The second stage of ML-SWAN was to build intermediate RF and GBM models that generated daily nutrient concentrations. For the intermediate RF and GBM models, only lagged hydrological data (including total flow, baseflow and quickflow), lagged rainfall and seasonal components on the training dataset were used. Nutrients were not used as a predictor in the intermediate model. Note that, in this study TP, TN, DOC and DON were selected to be generated in the second step. If one nutrient was considered as the final target, the other three nutrients were used to generate daily data. For instance, daily TP, DOC and DON were generated as additional variables to predict TN. In that case, the missing TP, DOC and DON were generated by the intermediate model for the training dataset and the testing dataset. Daily TN, TP, DOC and DON data were generated and used for the final predictions. These nutrients were selected since they may be generated from similar sources or are important components of the total nutrient load. For instance, DOC and DON may both be generated from dissolved organic matter (DOM) (Seitzinger et al., 2002; Bernal et al., 2005; Filep and Rékási, 2011). In the catchments studied here, DON can be a dominant component of TN (Nice et al., 2009; Petrone, 2010; Bourke et al., 2015). The selection of DOC and DON for pre-generation may not necessarily be appropriate for other catchments. The selection of nutrients for pre-generation depends on data availability in the dataset. The use of different species of the same nutrients (N or P) can generally improve model performance.
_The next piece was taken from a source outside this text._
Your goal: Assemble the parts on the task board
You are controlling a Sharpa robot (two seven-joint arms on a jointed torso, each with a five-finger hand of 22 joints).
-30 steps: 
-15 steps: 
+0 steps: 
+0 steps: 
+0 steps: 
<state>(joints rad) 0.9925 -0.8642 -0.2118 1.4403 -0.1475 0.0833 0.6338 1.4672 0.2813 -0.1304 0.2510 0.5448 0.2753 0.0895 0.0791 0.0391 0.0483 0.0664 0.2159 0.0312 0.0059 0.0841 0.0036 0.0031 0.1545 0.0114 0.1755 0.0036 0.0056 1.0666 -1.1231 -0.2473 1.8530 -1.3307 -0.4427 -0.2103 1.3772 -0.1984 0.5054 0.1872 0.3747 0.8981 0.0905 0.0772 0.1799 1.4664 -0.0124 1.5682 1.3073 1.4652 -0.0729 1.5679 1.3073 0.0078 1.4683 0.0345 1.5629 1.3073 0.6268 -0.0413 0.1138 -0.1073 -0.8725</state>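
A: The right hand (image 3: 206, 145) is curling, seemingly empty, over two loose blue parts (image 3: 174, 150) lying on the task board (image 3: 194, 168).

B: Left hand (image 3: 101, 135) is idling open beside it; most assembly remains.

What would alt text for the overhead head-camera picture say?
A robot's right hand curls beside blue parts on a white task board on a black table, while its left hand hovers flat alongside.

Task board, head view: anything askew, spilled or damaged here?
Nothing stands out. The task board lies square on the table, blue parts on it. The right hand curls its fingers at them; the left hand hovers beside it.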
The third stage of ML-SWAN built an additional hybrid model using the training data, which has generated nutrient data by the intermediate models, lagged hydrological data, lagged rainfall data and seasonal components. Note that at this stage, the only difference between stand-alone ML and hybrid ML methods was that stand-alone ML did not use pre-generated daily nutrient data.
To test the generalisability of the hybrid framework, two sites in Western Australia (Ellen Brook and Murray River) were selected as study areas. Ellen Brook and Murray River are key tributaries for the Swan–Canning Estuary and Peel–Harvey Estuary (Fig. 2), respectively, and have different hydrological conditions. The Swan–Canning Estuary is located adjacent to the Perth metropolitan area, with an area of approximately 40 km2. The catchment comprises 30 catchments, which drain approximately 2090 km2 (Kelsey et al., 2010). Ellen Brook is the largest sub-catchment in the Swan–Canning catchment, comprising 34 % (716 km2) of the total catchment area. Ellen Brook is an ephemeral river with no flow recorded during summer and the early autumn months (Table 2). The dominant land use in Ellen Brook is agricultural and grazing land. Ellen Brook is one of the highest contributors of TN and TP to the Swan–Canning Estuary (Swan River Trust, 2009). Bassendean sands and duplex Yanga (sand over clay) soils dominate the Ellen Brook catchment. Bassendean sands have very low phosphorus retention indices (PRIs), while Yanga soils have low PRIs in their upper horizon and become waterlogged in winter, promoting the release of retained nutrients to the stream (Kelsey et al., 2010).
The Peel–Harvey Estuary is located approximately 75 km south of the Swan–Canning Estuary, and the Serpentine, Murray and Harvey Rivers drain into the estuary (Fig. 2). The total catchment area of the estuary is approximately 11 930 km2. The Murray River catchment is dominated by deep grey sands, loams clay and peats (Ruibal-Conti et al., 2013), agricultural land use, and natural reserves, and it contributes about 40 % of annual TN loads and 7 % of annual TP loads to the estuary (Kelsey et al., 2011).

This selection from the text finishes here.